12. Het hof verwerpt ook het betoog van de VVE dat er sprake is van een onevenredigheid tussen het belang van [verzoeker] en het belang van de VVE en dat toepassing van de relevante bepalingen uit de splitsingsakte en het reglement naar maatstaven van redelijkheid en billijkheid onaanvaardbaar is. De wens om een individuele eigenaar tegemoet te komen in zijn voornemen een dakkapel te plaatsen kan op zichzelf begrijpelijk zijn, maar daarvoor dient de geëigende procedure te worden gevolgd. Dat [verzoeker] een “onwerkbare houding” aanneemt ten aanzien van allerlei andere besluiten van de VVE laat daarbij onverlet dat hij in dit geval het gelijk aan zijn zijde heeft. Het zou zonder twijfel doelmatiger zijn indien hij zijn standpunten ter vergadering van de VVE uiteen zet en niet voor het eerst bij de kantonrechter, maar dat brengt niet mee dat een uitzondering moet worden aanvaard op het wettelijk stelsel ten aanzien van de waarde van de splitsingsakte en het reglement.

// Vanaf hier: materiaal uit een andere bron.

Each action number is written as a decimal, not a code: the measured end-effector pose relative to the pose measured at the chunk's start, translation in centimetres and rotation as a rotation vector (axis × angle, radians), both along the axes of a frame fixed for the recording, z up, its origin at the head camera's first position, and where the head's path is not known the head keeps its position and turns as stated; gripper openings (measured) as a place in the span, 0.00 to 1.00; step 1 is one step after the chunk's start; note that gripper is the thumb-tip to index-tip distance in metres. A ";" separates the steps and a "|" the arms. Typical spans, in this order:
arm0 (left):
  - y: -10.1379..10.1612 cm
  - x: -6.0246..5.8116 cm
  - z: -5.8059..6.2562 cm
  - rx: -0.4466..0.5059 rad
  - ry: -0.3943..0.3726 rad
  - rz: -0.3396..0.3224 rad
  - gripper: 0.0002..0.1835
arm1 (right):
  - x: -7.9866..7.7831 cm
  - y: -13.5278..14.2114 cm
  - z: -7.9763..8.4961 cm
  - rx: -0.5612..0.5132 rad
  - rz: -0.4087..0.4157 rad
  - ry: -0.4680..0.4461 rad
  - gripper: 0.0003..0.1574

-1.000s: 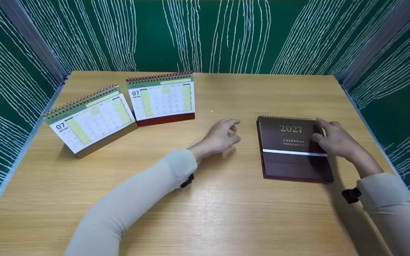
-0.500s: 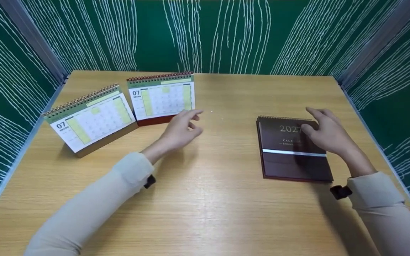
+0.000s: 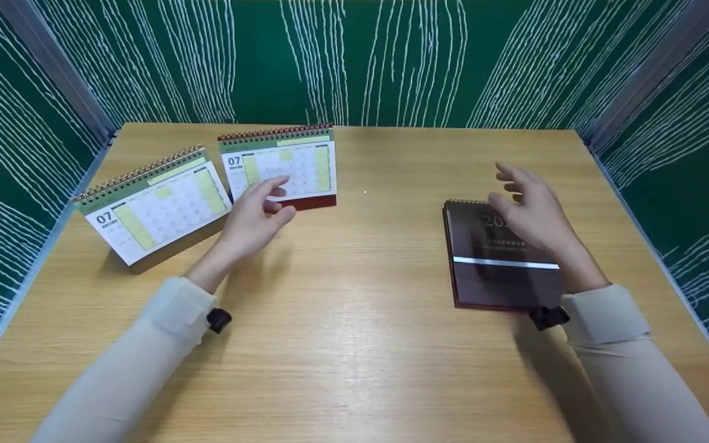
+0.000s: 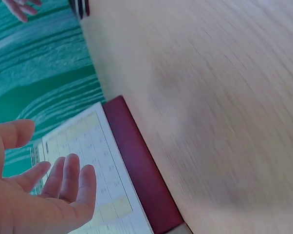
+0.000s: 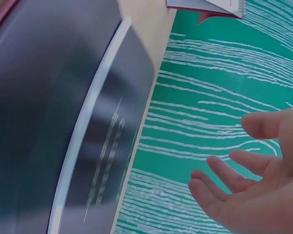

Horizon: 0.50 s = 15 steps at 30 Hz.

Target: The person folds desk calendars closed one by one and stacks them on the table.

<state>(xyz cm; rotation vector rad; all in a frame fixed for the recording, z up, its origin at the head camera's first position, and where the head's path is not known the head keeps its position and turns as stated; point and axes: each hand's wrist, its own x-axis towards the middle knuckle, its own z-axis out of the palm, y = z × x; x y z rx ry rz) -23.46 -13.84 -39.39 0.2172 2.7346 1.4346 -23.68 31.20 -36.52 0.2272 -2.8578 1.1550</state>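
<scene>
left hand (image 3: 248,224) and right hand (image 3: 533,212), relaxed, near "07" calendars (image 3: 164,212) and dark "20…" calendar (image 3: 490,286)

Camera arrangement: one head view, two wrist views.
The head view looks forward and down over the table (image 3: 354,369). Both wrist views are close-range and rolled sideways: the left faces the red-based calendar (image 4: 110,170), the right the dark calendar (image 5: 34,107) and green wall (image 5: 200,97). The head view shares all three.
</scene>
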 end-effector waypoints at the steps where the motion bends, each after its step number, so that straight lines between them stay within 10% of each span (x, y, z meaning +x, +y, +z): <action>1: -0.4 0.0 0.0 0.004 -0.002 0.007 0.33 | -0.1 -0.4 0.0 -0.014 0.004 0.004 0.40; 15: -3.3 0.5 0.2 0.070 0.070 0.133 0.37 | -1.8 -5.2 0.4 -0.128 0.061 -0.025 0.40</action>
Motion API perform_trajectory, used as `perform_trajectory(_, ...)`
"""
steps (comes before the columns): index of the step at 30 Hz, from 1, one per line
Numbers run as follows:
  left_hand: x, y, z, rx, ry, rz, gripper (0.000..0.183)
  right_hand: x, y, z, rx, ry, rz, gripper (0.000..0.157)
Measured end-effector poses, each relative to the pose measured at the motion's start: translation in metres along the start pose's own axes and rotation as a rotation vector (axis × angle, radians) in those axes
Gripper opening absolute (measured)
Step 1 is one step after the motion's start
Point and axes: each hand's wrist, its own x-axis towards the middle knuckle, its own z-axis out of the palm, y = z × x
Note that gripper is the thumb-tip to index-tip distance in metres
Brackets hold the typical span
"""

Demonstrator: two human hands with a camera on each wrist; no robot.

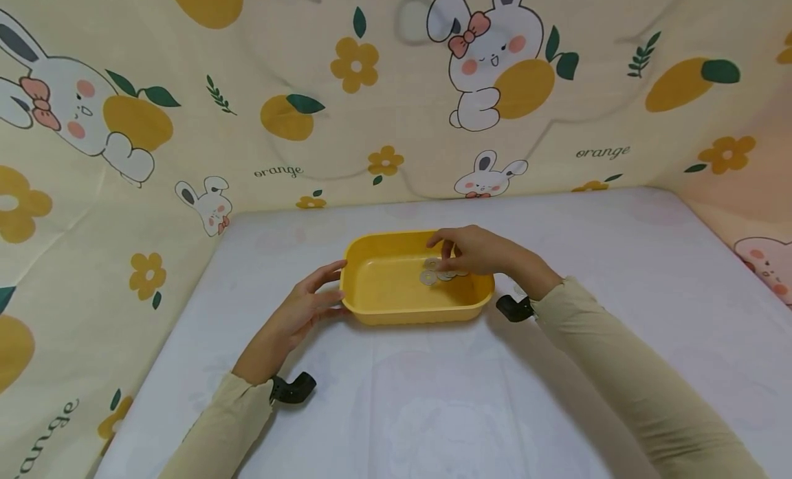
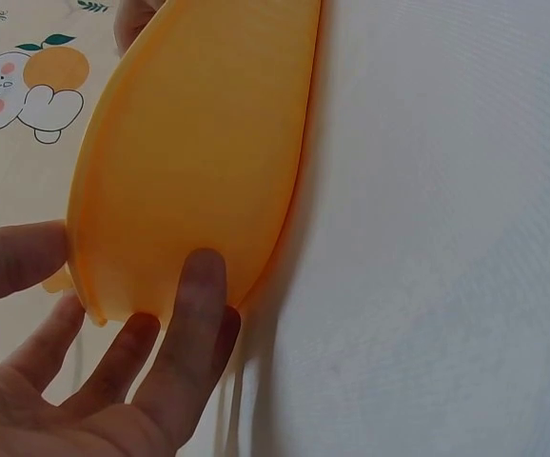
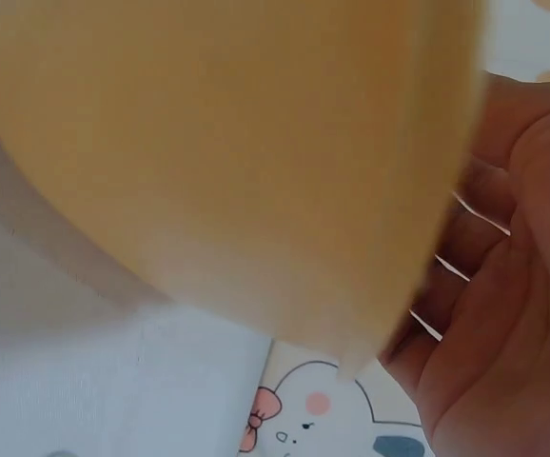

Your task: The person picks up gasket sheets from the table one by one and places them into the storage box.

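A yellow plastic tray [image 1: 383, 313] with rounded corners stands on the table. Several silvery coins [image 1: 428, 277] lie inside it, toward the right end. My left hand [image 1: 301, 306] rests against the tray's left end from outside; in the left wrist view, its spread, fairly straight fingers [image 2: 202, 286] touch the wall. Reaching over the right end, my right hand [image 1: 479, 251] has its thumb and bent fingers low among the coins. Part of the coins is hidden beneath it, and whether a coin is pinched does not show. The tray wall hides those fingertips in the right wrist view.
A white cloth [image 1: 433, 396] covers the table. Behind and to the sides hangs a cream sheet [image 1: 346, 121] printed with rabbits and oranges. Black camera mounts [image 1: 293, 388] sit at both wrists; the right one is close to the tray's right end.
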Motion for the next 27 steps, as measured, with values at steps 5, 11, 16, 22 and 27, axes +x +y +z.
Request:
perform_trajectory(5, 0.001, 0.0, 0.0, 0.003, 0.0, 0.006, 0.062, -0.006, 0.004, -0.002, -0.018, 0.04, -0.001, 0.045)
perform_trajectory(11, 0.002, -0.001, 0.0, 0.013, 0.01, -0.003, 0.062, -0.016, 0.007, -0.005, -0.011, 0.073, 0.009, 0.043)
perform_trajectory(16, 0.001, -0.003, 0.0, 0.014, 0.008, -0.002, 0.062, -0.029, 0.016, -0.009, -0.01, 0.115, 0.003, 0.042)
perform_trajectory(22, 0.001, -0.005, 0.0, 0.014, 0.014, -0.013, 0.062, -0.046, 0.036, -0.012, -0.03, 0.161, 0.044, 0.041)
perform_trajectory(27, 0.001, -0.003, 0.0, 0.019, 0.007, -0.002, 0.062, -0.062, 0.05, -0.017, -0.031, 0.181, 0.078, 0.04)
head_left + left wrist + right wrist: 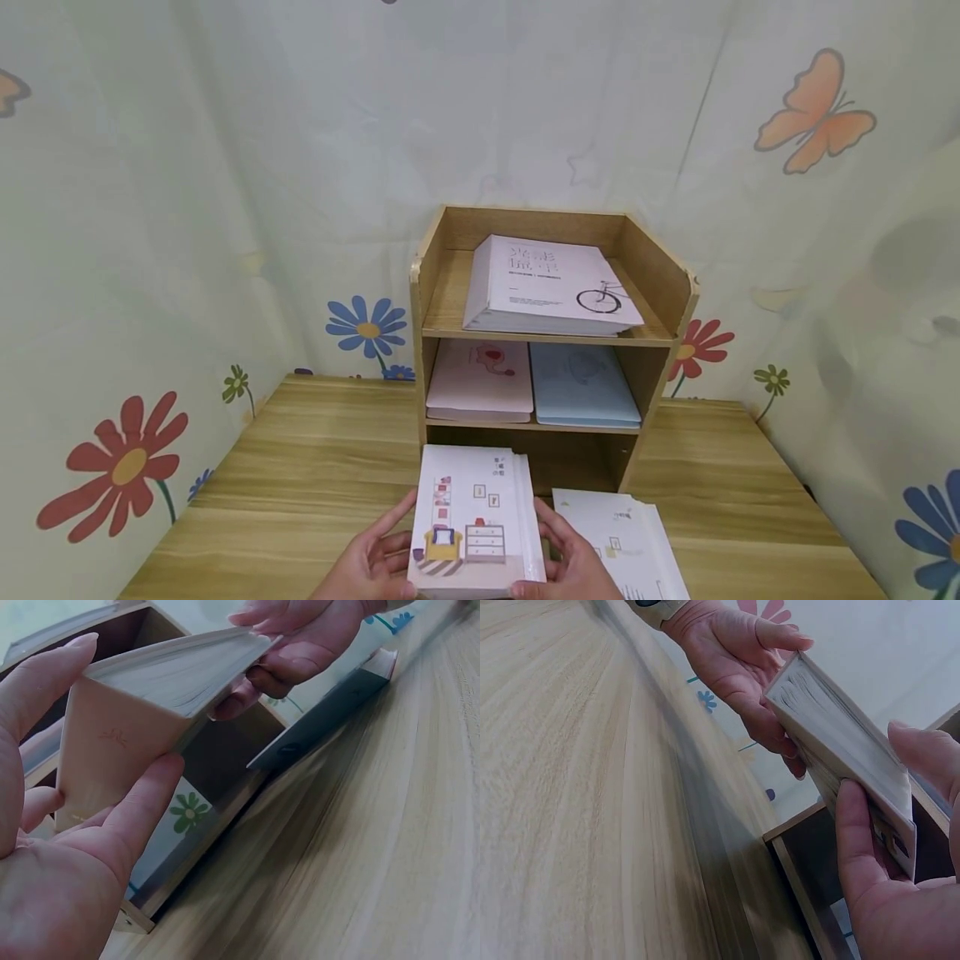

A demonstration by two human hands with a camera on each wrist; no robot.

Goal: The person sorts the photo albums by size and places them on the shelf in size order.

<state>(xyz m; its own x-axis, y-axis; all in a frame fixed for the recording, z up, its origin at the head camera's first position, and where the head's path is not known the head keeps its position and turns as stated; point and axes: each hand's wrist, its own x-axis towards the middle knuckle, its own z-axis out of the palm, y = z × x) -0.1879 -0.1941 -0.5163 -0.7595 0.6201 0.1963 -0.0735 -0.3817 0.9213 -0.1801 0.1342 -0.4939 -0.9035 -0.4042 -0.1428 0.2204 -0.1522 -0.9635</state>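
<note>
Between my two hands I hold a thick white book with a drawn yellow armchair and drawers on its cover. My left hand grips its left side, thumb at the near corner and fingers underneath. The right hand grips the opposite side in the same way. Both wrist views show the book raised off the table, with its page edges facing up and a pale spine against the left fingers. A second white book lies on the table just right of my right hand.
A wooden three-level shelf stands behind the held book. On top lies a thick book with a bicycle cover. The middle level holds a pink book and a blue book. A flowered curtain hangs behind the wooden table.
</note>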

13. De grief slaagt dan ook en de beschikking van de kantonrechter moet ten aanzien van de dakkapel worden vernietigd. Het hof zal de gevraagde verklaring voor recht uitspreken. De VVE dient als de in het ongelijk gestelde partij te worden veroordeeld in de kosten van het geding in hoger beroep. Het hof ziet geen aanleiding de kostenveroordeling in eerste aanleg aan te tasten nu partijen in eerste aanleg onverminderd als over en weer in het ongelijk gesteld hebben te gelden. De beschikking wordt bekrachtigd ten aanzien van de compensatie van die proceskosten.